## YOUR TASK
Set out exactly, and only, the lines running from the one containing "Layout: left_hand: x" to the bottom of the listing below; pictures stay out.

::::::::

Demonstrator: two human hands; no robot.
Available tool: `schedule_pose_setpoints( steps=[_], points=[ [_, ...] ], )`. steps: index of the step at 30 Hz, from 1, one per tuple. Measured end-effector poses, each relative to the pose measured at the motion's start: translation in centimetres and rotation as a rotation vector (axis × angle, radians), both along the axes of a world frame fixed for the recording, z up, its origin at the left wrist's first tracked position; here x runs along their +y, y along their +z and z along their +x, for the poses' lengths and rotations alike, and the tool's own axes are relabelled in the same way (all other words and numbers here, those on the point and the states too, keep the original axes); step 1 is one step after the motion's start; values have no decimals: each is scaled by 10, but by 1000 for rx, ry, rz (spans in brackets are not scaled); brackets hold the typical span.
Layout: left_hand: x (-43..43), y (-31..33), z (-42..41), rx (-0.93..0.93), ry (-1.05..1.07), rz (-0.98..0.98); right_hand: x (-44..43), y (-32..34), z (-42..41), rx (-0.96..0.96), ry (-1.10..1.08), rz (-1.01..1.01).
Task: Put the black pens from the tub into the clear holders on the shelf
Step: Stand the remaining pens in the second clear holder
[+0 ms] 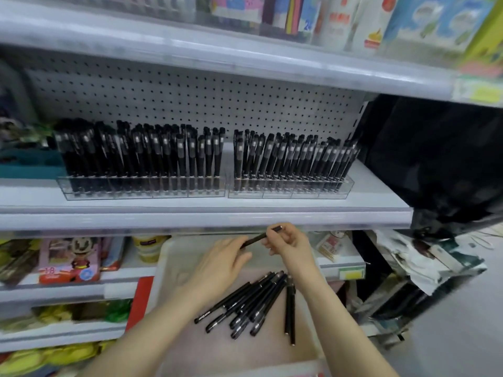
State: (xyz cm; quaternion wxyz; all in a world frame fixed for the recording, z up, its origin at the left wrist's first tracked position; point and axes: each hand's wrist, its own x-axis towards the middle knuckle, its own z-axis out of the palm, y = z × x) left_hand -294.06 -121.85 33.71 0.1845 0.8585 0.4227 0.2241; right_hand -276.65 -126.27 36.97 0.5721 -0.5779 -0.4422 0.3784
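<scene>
One black pen [255, 239] is up in the air, slanted, with its top end higher and to the right. The right hand [288, 240] pinches it near the top end with the fingertips. The low end of the pen goes in under the fingers of the left hand [220, 259]. I cannot tell if those fingers grip it or just touch it. Both hands are just below the front edge of the shelf [190, 213] and above the tub [160, 270].

The tub is white and sits low, close to the person. Inside it lies a bunch of loose pens [250, 303], all black. Most of them lie in a fan, touching each other, and two lie side by side just to the right of the fan.

On the shelf stand two clear holders next to each other. The left holder [144, 190] is packed with black pens standing up. The right holder [291, 193] is full of black pens too, and these lean a bit to the right. Behind them is a white board with holes [190, 99].

A teal box [30, 164] sits at the left end of the shelf. Something black and shiny [435, 159] hangs to the right of it. A lower shelf holds a pink toy box [70, 259].
</scene>
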Motion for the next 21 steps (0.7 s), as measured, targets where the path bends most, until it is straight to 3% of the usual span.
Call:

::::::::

## TASK ANSWER
Layout: left_hand: x (-43..43), y (-31..33), z (-42..41), rx (-0.93..0.93), ry (-1.05..1.07), rz (-0.98..0.98); right_hand: x (-44..43), y (-32..34), z (-42..41), rx (-0.96..0.96), ry (-1.10..1.08), rz (-1.01..1.01).
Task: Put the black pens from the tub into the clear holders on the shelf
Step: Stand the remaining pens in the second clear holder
[+0 ms] 
State: (xyz cm; quaternion wxyz; all in a world frame fixed for the recording, z up, its origin at the left wrist's first tracked position; point and axes: each hand's wrist, its own x-axis towards the middle knuckle, its own z-axis out of the palm, y = z × x) left_hand -294.06 -121.85 33.71 0.1845 0.8585 0.4227 0.2241; right_hand -276.65 -126.27 36.97 0.5721 -0.5779 -0.4422 0.3784
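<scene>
One black pen [255, 239] is up in the air, slanted, with its top end higher and to the right. The right hand [288, 240] pinches it near the top end with the fingertips. The low end of the pen goes in under the fingers of the left hand [220, 259]. I cannot tell if those fingers grip it or just touch it. Both hands are just below the front edge of the shelf [190, 213] and above the tub [160, 270].

The tub is white and sits low, close to the person. Inside it lies a bunch of loose pens [250, 303], all black. Most of them lie in a fan, touching each other, and two lie side by side just to the right of the fan.

On the shelf stand two clear holders next to each other. The left holder [144, 190] is packed with black pens standing up. The right holder [291, 193] is full of black pens too, and these lean a bit to the right. Behind them is a white board with holes [190, 99].

A teal box [30, 164] sits at the left end of the shelf. Something black and shiny [435, 159] hangs to the right of it. A lower shelf holds a pink toy box [70, 259].
</scene>
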Motion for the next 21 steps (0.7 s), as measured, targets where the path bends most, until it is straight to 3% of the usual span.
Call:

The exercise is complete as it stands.